Desde aquellos remotos años hasta hoy, el surf ha evolucionado y se ha convertido en un deporte importante, especialmente en Australia y en Estados Unidos, donde más allá de su práctica es también un referente de la cultura popular (“si todo el mundo tuviera un océano en Estados Unidos, todos surfearían como en California” cantaban los Beach Boys en uno de los temas inolvidables del rock and roll de los sesenta). Curiosamente España, donde el surf no es mayoritariamente seguido, se trata de uno de los mejores países europeos para practicar este deporte, en especial en la costa cantábrica y las islas canarias. Y curiosamente también en nuestro país, concretamente en Galicia, ha surgido una idea que puede dar al surf el empuje que necesita para convertirlo en un deporte que atraiga espectadores y patrocinadores.

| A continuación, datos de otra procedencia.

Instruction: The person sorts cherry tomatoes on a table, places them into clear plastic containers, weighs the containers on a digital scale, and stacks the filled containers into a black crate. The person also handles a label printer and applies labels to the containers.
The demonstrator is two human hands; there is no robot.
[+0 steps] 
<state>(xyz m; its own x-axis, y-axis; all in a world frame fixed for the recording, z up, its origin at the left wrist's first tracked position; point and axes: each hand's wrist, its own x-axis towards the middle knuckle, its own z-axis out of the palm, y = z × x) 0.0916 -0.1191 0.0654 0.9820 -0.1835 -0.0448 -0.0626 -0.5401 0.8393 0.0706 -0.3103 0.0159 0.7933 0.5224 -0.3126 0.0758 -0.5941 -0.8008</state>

El mayor problema que afronta una competición de surf como espectáculo es que quien no conozca los sistemas de puntuación jamás entenderá qué contendiente merece ganar. Si a esto le sumamos que los puntos son el resultado de una valoración subjetiva de los jueces, el resultado es que seguir el desarrollo de una competición es una misión imposible para el profano. La solución puede estar en el sistema que ha desarrollado Santiago Rodríguez Charlón, director del área de energía del Instituto Tecnológico de Galicia… y, por supuesto, surfista. El dispositivo creado por Rodríguez Charlón y su equipo es una pastilla equipada con sensores que se coloca en la tabla y emite información sobre todos sus movimientos, teniendo en cuenta variables como la fuerza que se imprime a la tabla, la velocidad de los movimientos o el ángulo de giro. Esta herramienta será muy útil para los surfistas profesionales, porque pueden analizar sus movimientos, pero también para los jueces y para los espectadores, ya que podrán entender mejor la dificultad de lo que está haciendo cada uno de los deportistas. Tal vez sea así como esta práctica milenaria, que se ha mantenido casi intacta hasta nuestros días, se incorpore, como ya han hecho otros deportes, al mundo digital.